| Data extract |

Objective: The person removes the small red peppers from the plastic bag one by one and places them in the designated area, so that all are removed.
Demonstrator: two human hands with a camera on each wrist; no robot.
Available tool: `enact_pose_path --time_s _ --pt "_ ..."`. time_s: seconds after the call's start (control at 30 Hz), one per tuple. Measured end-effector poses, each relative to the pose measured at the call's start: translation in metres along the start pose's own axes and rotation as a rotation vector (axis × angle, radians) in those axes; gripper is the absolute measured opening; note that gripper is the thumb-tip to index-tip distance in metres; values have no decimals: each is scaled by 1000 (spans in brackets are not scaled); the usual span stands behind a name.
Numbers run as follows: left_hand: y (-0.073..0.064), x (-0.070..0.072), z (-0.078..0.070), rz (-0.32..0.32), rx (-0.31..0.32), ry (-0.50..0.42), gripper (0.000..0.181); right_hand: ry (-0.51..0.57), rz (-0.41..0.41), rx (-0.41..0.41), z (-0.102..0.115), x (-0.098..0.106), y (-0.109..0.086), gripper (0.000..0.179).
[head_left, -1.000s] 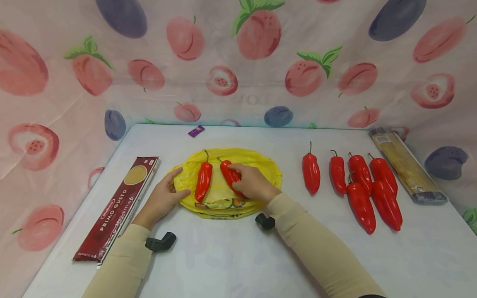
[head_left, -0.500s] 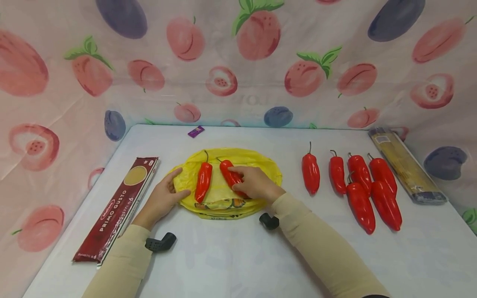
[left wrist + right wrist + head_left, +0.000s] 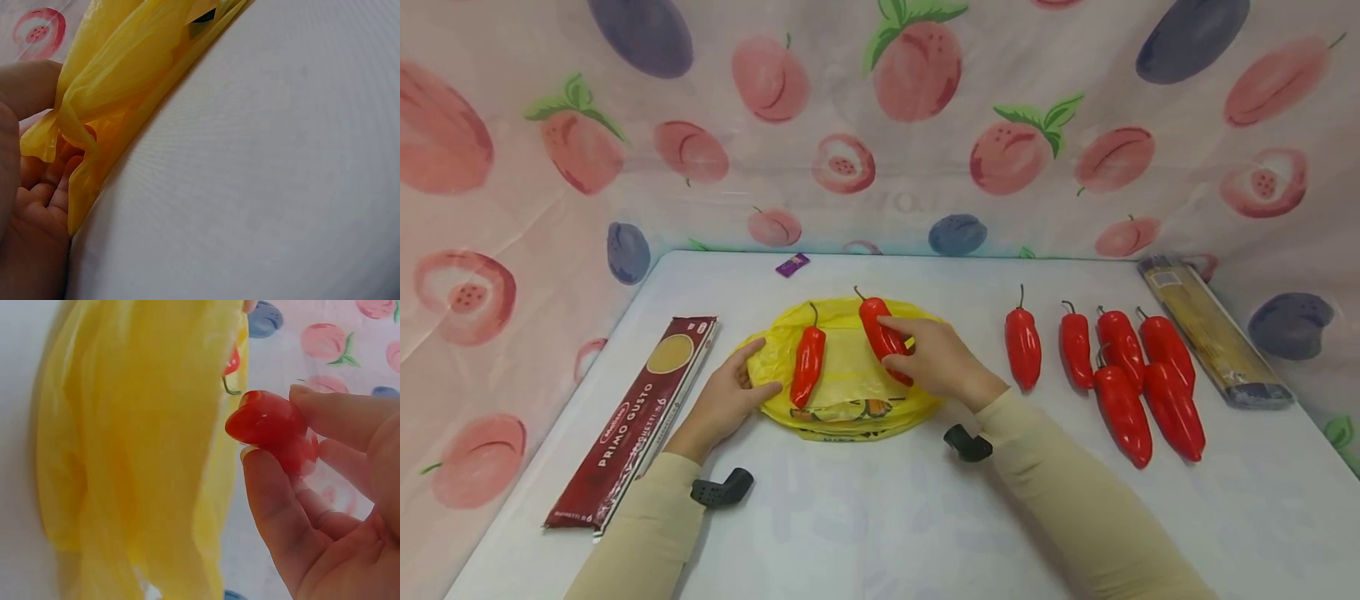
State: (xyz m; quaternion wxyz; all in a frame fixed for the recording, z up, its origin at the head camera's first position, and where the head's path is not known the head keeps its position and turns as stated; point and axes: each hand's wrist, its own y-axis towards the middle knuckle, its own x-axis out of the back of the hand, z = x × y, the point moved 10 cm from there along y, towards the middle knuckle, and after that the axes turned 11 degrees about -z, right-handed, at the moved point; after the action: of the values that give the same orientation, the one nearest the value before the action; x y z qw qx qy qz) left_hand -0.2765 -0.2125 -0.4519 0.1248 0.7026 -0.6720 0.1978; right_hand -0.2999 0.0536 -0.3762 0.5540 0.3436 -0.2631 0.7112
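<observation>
A yellow plastic bag [image 3: 850, 412] lies on the table, its side rising beside the peppers in the right wrist view. One red pepper [image 3: 808, 367] rests on it, left of centre. My right hand [image 3: 943, 358] pinches a second red pepper [image 3: 880, 329] between thumb and fingers, above the bag's right part; the right wrist view shows this held pepper [image 3: 269, 428] clear of the bag. At the bag's left edge my left hand [image 3: 726, 404] holds the plastic, thumb on one side and fingers on the other, as the left wrist view shows with the gathered bag [image 3: 125, 75].
Several more red peppers [image 3: 1123, 417] lie on the table's right side, one standing apart [image 3: 1022, 346]. A clear spaghetti pack [image 3: 1217, 333] lies at the far right, a dark red spaghetti pack [image 3: 632, 425] at left. A small purple packet [image 3: 792, 265] is near the back.
My right hand has drawn the second pepper up and rightward from where it lay against the bag. My left hand stays at the bag's left edge.
</observation>
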Motion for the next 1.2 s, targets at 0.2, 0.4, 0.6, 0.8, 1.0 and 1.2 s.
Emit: enact_pose_path --time_s 0.2,0.4,0.6,0.8,1.0,1.2 --pt "0 0 0 4 1 -11 82 -10 -29 3 -1 19 -10 66" --pt "1 -1 5 2 13 -11 81 -28 -64 18 -10 39 -21 67" --pt "1 0 1 -3 -8 -1 83 -69 -99 -22 -30 59 -33 68" --pt "2 0 1 0 -17 1 84 -101 -136 -51 -54 80 -51 69" --pt "2 0 2 -2 -5 2 83 -163 -163 -82 -77 98 -67 73" --pt "2 -1 1 2 -5 0 83 -154 -164 -129 -99 109 -81 76"
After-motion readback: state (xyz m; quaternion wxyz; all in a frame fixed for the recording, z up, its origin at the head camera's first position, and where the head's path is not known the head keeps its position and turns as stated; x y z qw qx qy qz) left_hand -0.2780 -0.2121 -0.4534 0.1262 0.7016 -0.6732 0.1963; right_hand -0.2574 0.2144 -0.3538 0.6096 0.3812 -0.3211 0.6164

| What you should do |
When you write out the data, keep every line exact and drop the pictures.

| Task solution |
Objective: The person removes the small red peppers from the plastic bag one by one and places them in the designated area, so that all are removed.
Demonstrator: two human hands with a camera on each wrist; no robot.
Available tool: `enact_pose_path --time_s _ --pt "_ ..."`. time_s: seconds after the call's start (control at 30 Hz), one per tuple. Measured end-effector poses, each relative to the pose measured at the call's start: translation in metres along the start pose's own axes and rotation as a rotation vector (axis × angle, radians) in those axes; gripper is the absolute measured opening; note that gripper is the thumb-tip to index-tip distance in metres; values have no decimals: each is scaled by 1000 (spans in brackets are not scaled); the usual span stands behind a name.
Numbers run as follows: left_hand: y (-0.073..0.064), x (-0.070..0.072), z (-0.078..0.070), rz (-0.32..0.32), rx (-0.31..0.32), ry (-0.50..0.42), gripper (0.000..0.181); right_hand: ry (-0.51..0.57), rz (-0.41..0.41), rx (-0.41..0.41), z (-0.102..0.115), x (-0.098..0.106), y (-0.109..0.086), gripper (0.000..0.179).
[head_left, -1.000s] 
[head_left, -0.500s] 
[left wrist + right wrist + head_left, +0.000s] 
State: (xyz m; quaternion wxyz; all in a frame fixed for the recording, z up, its origin at the head camera's first position, and where the head's path is not known the head keeps its position and turns as stated; point and axes: each hand's wrist, its own y-axis towards the middle knuckle, its own x-axis out of the back of the hand, z = x × y, the point moved 10 cm from there along y, towards the middle knuckle, and after that the axes turned 11 degrees about -z, right-handed, at the moved point; after the action: of the values that give the same orientation, the one nearest the value before the action; x y z qw qx qy qz) left_hand -0.2765 -0.2125 -0.4519 0.1248 0.7026 -0.6720 0.1978; right_hand -0.2999 0.0536 -0.3762 0.5540 0.3436 -0.2631 0.7112
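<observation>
A yellow plastic bag [image 3: 850, 412] lies on the table, its side rising beside the peppers in the right wrist view. One red pepper [image 3: 808, 367] rests on it, left of centre. My right hand [image 3: 943, 358] pinches a second red pepper [image 3: 880, 329] between thumb and fingers, above the bag's right part; the right wrist view shows this held pepper [image 3: 269, 428] clear of the bag. At the bag's left edge my left hand [image 3: 726, 404] holds the plastic, thumb on one side and fingers on the other, as the left wrist view shows with the gathered bag [image 3: 125, 75].
Several more red peppers [image 3: 1123, 417] lie on the table's right side, one standing apart [image 3: 1022, 346]. A clear spaghetti pack [image 3: 1217, 333] lies at the far right, a dark red spaghetti pack [image 3: 632, 425] at left. A small purple packet [image 3: 792, 265] is near the back.
My right hand has drawn the second pepper up and rightward from where it lay against the bag. My left hand stays at the bag's left edge.
</observation>
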Motion for the next 1.2 s, targets at 0.2, 0.4, 0.6, 0.8, 1.0 and 1.2 s.
Emit: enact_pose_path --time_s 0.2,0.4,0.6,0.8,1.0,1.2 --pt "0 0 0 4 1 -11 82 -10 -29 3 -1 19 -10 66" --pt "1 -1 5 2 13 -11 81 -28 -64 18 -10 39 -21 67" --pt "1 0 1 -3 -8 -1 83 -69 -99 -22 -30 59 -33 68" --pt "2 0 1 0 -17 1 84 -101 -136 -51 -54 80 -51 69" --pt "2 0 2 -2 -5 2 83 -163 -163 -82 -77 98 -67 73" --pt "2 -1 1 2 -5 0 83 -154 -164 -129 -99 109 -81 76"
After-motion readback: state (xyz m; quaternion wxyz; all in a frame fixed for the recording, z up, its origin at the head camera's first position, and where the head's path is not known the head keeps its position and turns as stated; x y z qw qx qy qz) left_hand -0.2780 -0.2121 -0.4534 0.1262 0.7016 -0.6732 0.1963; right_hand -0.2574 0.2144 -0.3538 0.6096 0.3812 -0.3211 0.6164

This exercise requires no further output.